Task details
Word for word, copy all of the entries.

(Records excerpted from a collection)
--------------------
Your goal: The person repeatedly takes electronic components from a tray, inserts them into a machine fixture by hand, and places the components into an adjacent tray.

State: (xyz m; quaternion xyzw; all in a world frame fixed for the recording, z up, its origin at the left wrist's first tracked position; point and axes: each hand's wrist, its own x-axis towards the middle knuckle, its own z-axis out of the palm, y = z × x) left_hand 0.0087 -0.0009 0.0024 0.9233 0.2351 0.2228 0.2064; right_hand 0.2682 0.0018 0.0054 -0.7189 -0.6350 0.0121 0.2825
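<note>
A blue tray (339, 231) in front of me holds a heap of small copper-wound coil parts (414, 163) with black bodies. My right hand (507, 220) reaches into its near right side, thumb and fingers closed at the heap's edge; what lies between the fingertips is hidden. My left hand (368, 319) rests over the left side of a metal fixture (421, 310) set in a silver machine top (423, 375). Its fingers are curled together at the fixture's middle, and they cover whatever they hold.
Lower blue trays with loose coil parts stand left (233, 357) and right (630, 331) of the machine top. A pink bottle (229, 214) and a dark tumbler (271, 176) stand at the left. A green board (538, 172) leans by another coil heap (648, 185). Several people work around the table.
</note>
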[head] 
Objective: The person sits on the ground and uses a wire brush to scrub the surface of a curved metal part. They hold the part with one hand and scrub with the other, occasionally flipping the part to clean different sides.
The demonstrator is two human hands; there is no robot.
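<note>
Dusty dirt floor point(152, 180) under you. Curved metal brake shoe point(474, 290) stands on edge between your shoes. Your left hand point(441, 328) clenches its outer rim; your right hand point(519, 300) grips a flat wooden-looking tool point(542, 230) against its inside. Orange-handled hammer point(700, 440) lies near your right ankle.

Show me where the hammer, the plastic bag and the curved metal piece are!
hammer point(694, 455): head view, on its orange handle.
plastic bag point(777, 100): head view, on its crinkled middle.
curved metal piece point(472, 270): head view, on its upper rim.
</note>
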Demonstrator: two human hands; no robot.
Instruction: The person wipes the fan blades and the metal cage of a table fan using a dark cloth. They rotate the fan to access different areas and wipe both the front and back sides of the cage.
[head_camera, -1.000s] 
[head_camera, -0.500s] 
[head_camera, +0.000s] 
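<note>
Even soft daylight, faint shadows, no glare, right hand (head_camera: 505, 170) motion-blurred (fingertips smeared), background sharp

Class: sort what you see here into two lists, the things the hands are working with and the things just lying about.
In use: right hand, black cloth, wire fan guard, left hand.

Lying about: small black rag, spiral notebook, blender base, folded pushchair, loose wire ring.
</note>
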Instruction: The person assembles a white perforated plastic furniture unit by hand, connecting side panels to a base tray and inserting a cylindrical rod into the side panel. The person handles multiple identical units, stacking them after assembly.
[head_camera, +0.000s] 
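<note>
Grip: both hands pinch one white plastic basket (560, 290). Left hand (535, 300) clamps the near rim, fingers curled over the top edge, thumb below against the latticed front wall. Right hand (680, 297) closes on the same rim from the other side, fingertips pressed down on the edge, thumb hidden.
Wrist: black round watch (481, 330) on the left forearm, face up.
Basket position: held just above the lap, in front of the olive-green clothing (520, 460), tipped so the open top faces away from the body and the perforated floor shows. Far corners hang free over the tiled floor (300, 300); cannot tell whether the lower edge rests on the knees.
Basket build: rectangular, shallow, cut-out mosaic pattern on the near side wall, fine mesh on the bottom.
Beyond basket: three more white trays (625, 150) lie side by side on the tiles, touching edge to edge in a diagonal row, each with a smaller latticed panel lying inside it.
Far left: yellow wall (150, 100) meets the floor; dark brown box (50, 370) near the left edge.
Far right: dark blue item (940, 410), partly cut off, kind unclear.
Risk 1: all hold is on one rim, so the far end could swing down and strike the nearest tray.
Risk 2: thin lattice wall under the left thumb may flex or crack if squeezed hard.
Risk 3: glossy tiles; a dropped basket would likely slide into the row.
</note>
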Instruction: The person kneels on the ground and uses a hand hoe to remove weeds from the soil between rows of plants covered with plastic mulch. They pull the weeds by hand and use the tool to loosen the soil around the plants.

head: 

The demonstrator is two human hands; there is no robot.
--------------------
Solution
Your goal: The person repeatedly takes electronic components from a tray, inserts them into a machine fixture by hand, and places the components into an adjacent tray.

State: (xyz m; quaternion xyzw; all in a world frame fixed for the recording, z up, its origin at the left wrist's first tracked position; point and axes: each hand's wrist, its own x-axis towards the middle knuckle, its own z-axis out of the palm, y = z × x) left_hand 0.0087 -0.0009 0.0024 0.9233 0.2351 0.2228 0.2064; right_hand 0.2682 0.0018 0.0054 -0.7189 -0.6350 0.0121 0.2825
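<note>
A blue tray (339, 231) in front of me holds a heap of small copper-wound coil parts (414, 163) with black bodies. My right hand (507, 220) reaches into its near right side, thumb and fingers closed at the heap's edge; what lies between the fingertips is hidden. My left hand (368, 319) rests over the left side of a metal fixture (421, 310) set in a silver machine top (423, 375). Its fingers are curled together at the fixture's middle, and they cover whatever they hold.
Lower blue trays with loose coil parts stand left (233, 357) and right (630, 331) of the machine top. A pink bottle (229, 214) and a dark tumbler (271, 176) stand at the left. A green board (538, 172) leans by another coil heap (648, 185). Several people work around the table.
</note>
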[head] 
Objective: The person sits on the ground and uses a wire brush to scrub the surface of a curved metal part. They hold the part with one hand and scrub with the other, occasionally flipping the part to clean different sides.
The demonstrator is two human hands; there is no robot.
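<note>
Dusty dirt floor point(152, 180) under you. Curved metal brake shoe point(474, 290) stands on edge between your shoes. Your left hand point(441, 328) clenches its outer rim; your right hand point(519, 300) grips a flat wooden-looking tool point(542, 230) against its inside. Orange-handled hammer point(700, 440) lies near your right ankle.

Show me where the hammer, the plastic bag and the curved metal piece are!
hammer point(694, 455): head view, on its orange handle.
plastic bag point(777, 100): head view, on its crinkled middle.
curved metal piece point(472, 270): head view, on its upper rim.
</note>
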Demonstrator: two human hands; no robot.
Instruction: The person wipes the fan blades and the metal cage of a table fan using a dark cloth. They rotate the fan to access different areas and wipe both the front and back sides of the cage.
[head_camera, -1.000s] 
[head_camera, -0.500s] 
[head_camera, +0.000s] 
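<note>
Even soft daylight, faint shadows, no glare, right hand (head_camera: 505, 170) motion-blurred (fingertips smeared), background sharp

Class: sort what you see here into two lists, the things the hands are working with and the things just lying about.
In use: right hand, black cloth, wire fan guard, left hand.

Lying about: small black rag, spiral notebook, blender base, folded pushchair, loose wire ring.
</note>
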Instruction: The person assembles a white perforated plastic furniture unit by hand, connecting side panels to a base tray and inserting a cylindrical rod into the side panel. The person handles multiple identical units, stacking them after assembly.
[head_camera, +0.000s] 
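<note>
Grip: both hands pinch one white plastic basket (560, 290). Left hand (535, 300) clamps the near rim, fingers curled over the top edge, thumb below against the latticed front wall. Right hand (680, 297) closes on the same rim from the other side, fingertips pressed down on the edge, thumb hidden.
Wrist: black round watch (481, 330) on the left forearm, face up.
Basket position: held just above the lap, in front of the olive-green clothing (520, 460), tipped so the open top faces away from the body and the perforated floor shows. Far corners hang free over the tiled floor (300, 300); cannot tell whether the lower edge rests on the knees.
Basket build: rectangular, shallow, cut-out mosaic pattern on the near side wall, fine mesh on the bottom.
Beyond basket: three more white trays (625, 150) lie side by side on the tiles, touching edge to edge in a diagonal row, each with a smaller latticed panel lying inside it.
Far left: yellow wall (150, 100) meets the floor; dark brown box (50, 370) near the left edge.
Far right: dark blue item (940, 410), partly cut off, kind unclear.
Risk 1: all hold is on one rim, so the far end could swing down and strike the nearest tray.
Risk 2: thin lattice wall under the left thumb may flex or crack if squeezed hard.
Risk 3: glossy tiles; a dropped basket would likely slide into the row.
</note>
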Instruction: The person kneels on the ground and uses a hand hoe to remove weeds from the soil between rows of plants covered with plastic mulch. They pull the weeds by hand and use the tool to loosen the soil around the plants.

head: 

The demonstrator is two human hands; there is no robot.

This exercise requires nothing more.